[Problem requirements] What should be copied is the stretch of entries below from the line with "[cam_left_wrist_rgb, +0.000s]" up to and including the line with "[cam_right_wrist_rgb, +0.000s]", exactly and without images.
::: Exercise materials :::
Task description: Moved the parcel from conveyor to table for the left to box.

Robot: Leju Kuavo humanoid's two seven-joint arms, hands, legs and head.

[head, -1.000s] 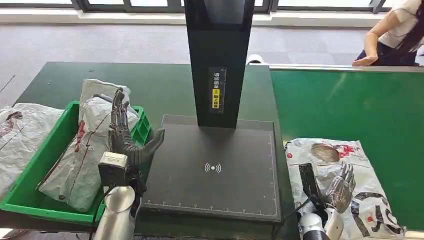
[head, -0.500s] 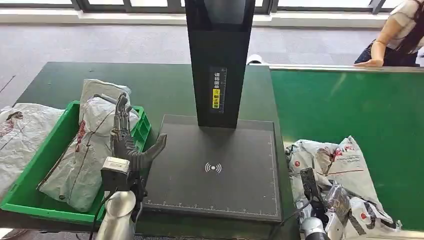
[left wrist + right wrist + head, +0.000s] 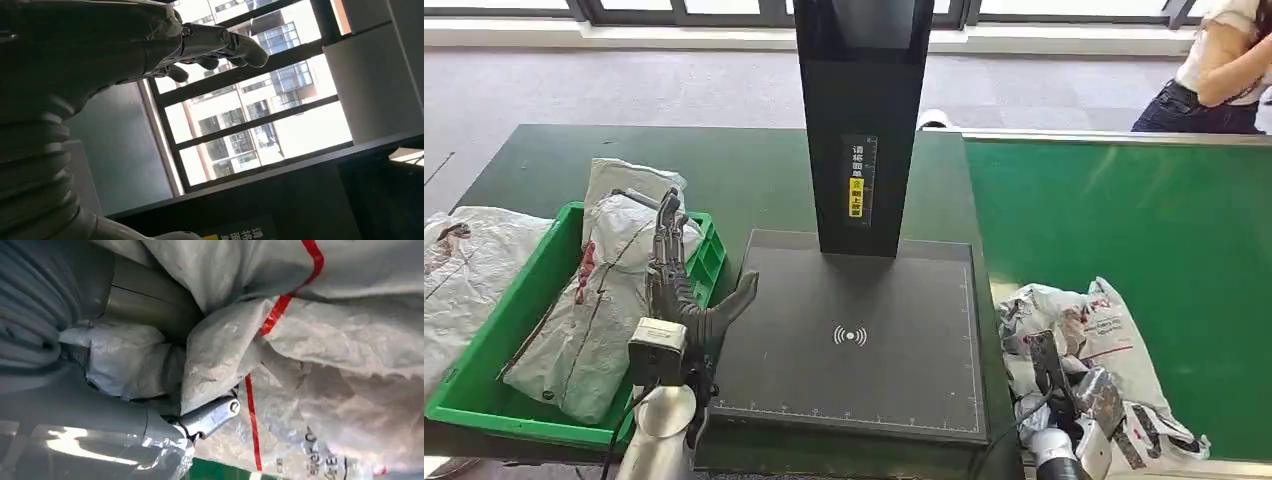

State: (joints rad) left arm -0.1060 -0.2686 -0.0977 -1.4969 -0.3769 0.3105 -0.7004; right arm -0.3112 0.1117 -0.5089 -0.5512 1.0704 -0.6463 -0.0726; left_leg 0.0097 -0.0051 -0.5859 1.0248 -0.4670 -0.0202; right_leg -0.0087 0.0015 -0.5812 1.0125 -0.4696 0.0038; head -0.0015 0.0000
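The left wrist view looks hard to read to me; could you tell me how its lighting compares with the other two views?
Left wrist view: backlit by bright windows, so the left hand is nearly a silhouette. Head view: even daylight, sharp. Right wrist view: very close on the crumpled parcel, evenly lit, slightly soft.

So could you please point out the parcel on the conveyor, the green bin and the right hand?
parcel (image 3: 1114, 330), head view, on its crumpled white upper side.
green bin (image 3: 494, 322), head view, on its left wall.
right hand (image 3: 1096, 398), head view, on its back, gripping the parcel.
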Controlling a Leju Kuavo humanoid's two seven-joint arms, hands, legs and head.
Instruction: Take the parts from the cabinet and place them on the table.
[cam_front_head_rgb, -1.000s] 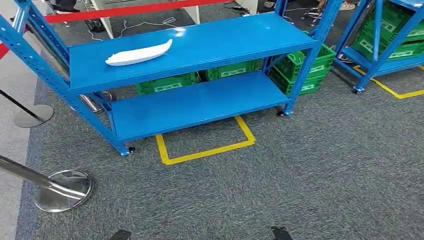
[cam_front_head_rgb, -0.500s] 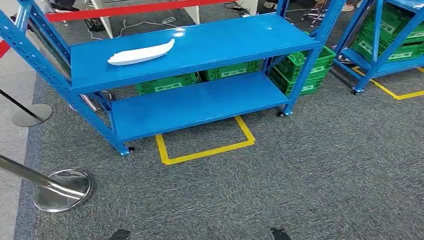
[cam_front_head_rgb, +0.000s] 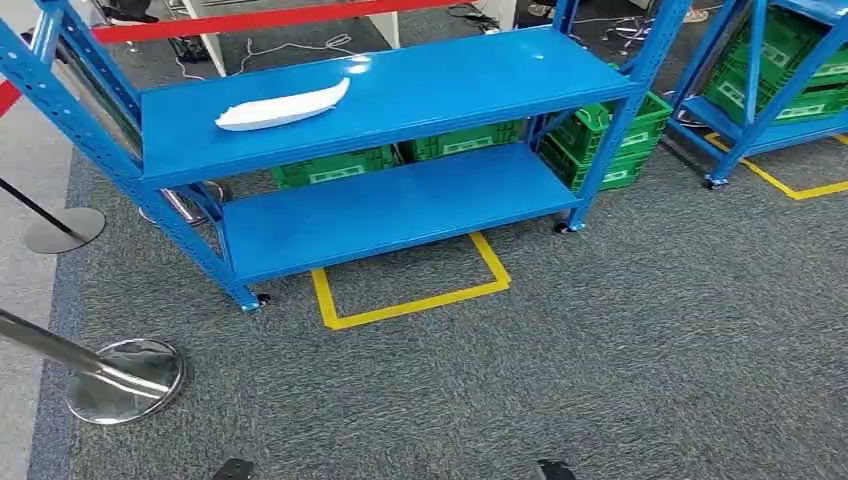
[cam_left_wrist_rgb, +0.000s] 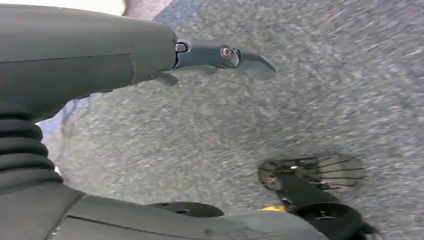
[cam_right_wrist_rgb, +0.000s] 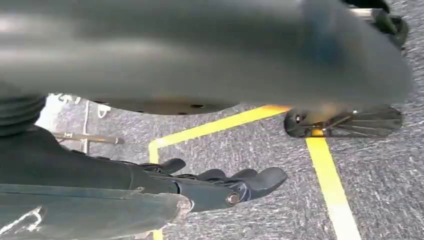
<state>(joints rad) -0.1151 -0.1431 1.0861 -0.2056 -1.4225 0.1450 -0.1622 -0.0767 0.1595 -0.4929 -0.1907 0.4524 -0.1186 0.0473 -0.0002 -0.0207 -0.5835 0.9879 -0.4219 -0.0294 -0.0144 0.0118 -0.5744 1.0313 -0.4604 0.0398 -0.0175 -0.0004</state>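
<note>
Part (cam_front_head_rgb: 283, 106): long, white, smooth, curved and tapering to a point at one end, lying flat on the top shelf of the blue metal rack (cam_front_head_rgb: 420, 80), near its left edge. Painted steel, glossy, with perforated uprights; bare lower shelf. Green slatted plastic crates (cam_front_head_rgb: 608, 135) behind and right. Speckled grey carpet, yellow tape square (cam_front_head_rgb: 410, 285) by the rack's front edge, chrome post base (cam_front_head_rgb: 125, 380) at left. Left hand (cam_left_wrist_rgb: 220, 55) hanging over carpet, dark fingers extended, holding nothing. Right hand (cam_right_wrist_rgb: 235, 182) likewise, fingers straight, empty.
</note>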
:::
[Reply]
[cam_left_wrist_rgb, +0.000s] 
[cam_right_wrist_rgb, +0.000s] 

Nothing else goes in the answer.